WHAT TO WORK ON | Only the lines from the opening of the material through the one containing "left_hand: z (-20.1" should be reproduced, each exactly as it stands.

DATA PROVIDED |
--------------------

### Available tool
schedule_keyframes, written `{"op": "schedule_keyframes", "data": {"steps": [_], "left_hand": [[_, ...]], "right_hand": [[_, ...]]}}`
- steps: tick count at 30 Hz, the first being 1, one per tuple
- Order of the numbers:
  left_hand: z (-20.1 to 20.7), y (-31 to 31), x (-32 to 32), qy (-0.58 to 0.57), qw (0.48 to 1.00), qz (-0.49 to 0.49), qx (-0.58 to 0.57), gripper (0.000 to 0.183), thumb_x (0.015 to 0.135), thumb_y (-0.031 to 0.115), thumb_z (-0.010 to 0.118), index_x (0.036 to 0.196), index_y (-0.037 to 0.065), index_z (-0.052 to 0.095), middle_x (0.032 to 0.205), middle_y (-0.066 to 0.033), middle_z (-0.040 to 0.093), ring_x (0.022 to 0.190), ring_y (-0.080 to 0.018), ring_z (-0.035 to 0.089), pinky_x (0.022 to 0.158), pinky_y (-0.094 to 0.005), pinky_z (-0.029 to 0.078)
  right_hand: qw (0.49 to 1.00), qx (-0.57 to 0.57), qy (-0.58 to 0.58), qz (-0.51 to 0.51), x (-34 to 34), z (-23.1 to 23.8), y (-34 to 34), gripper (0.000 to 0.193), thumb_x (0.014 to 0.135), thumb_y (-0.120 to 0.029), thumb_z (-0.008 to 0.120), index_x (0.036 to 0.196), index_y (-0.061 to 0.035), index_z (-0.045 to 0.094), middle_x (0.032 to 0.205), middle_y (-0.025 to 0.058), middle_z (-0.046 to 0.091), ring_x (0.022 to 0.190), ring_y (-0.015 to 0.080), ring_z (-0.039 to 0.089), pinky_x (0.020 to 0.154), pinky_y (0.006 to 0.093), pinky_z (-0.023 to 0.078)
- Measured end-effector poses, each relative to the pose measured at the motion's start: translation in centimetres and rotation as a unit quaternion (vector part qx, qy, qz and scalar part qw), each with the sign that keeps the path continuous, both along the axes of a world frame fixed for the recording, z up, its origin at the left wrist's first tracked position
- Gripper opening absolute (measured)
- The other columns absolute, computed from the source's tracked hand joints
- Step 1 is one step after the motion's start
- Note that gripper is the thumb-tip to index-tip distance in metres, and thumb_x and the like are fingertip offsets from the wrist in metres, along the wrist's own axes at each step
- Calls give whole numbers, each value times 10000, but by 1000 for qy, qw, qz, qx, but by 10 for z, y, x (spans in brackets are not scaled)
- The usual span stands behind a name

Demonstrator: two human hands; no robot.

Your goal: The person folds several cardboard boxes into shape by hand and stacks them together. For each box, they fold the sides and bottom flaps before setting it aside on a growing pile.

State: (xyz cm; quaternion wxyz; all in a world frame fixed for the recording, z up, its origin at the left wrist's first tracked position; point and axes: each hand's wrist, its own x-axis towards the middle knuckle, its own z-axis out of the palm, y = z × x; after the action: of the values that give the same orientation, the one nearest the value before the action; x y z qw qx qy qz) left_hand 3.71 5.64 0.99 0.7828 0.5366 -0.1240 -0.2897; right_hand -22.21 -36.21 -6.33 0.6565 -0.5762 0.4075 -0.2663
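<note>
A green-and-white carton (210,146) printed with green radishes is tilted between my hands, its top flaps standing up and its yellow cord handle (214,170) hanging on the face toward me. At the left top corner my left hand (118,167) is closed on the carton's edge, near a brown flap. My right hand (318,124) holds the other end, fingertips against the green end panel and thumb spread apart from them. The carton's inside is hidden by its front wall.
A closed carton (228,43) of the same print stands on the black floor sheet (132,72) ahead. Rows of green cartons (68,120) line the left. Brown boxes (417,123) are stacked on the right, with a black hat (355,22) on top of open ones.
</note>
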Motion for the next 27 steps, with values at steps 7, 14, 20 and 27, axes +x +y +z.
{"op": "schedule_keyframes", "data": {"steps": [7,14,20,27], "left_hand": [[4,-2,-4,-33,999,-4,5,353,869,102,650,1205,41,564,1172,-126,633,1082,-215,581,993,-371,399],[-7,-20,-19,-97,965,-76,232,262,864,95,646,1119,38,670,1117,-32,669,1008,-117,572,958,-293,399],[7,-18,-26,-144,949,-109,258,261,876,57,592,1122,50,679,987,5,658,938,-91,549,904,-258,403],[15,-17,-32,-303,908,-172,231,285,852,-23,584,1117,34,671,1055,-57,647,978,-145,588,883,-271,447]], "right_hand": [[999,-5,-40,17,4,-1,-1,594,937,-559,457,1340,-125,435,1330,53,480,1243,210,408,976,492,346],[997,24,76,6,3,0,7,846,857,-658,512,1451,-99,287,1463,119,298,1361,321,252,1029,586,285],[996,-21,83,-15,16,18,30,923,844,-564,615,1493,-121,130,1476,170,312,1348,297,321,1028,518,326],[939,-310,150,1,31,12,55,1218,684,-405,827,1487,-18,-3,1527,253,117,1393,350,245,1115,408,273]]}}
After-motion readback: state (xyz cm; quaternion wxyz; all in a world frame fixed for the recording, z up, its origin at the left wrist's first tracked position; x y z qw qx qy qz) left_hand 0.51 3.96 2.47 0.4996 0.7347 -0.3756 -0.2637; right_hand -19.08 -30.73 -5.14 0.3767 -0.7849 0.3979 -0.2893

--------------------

WRITTEN RESPONSE |
### Available tool
schedule_keyframes, written `{"op": "schedule_keyframes", "data": {"steps": [_], "left_hand": [[_, ...]], "right_hand": [[_, ...]]}}`
- steps: tick count at 30 Hz, the first being 1, one per tuple
- Order of the numbers:
  left_hand: z (-20.1 to 20.7), y (-31 to 31), x (-32 to 32), qy (-0.58 to 0.57), qw (0.48 to 1.00), qz (-0.49 to 0.49), qx (-0.58 to 0.57), gripper (0.000 to 0.183), thumb_x (0.015 to 0.135), thumb_y (-0.031 to 0.115), thumb_z (-0.010 to 0.118), index_x (0.036 to 0.196), index_y (-0.037 to 0.065), index_z (-0.052 to 0.095), middle_x (0.032 to 0.205), middle_y (-0.066 to 0.033), middle_z (-0.040 to 0.093), ring_x (0.022 to 0.190), ring_y (-0.080 to 0.018), ring_z (-0.035 to 0.089), pinky_x (0.022 to 0.158), pinky_y (-0.094 to 0.005), pinky_z (-0.029 to 0.078)

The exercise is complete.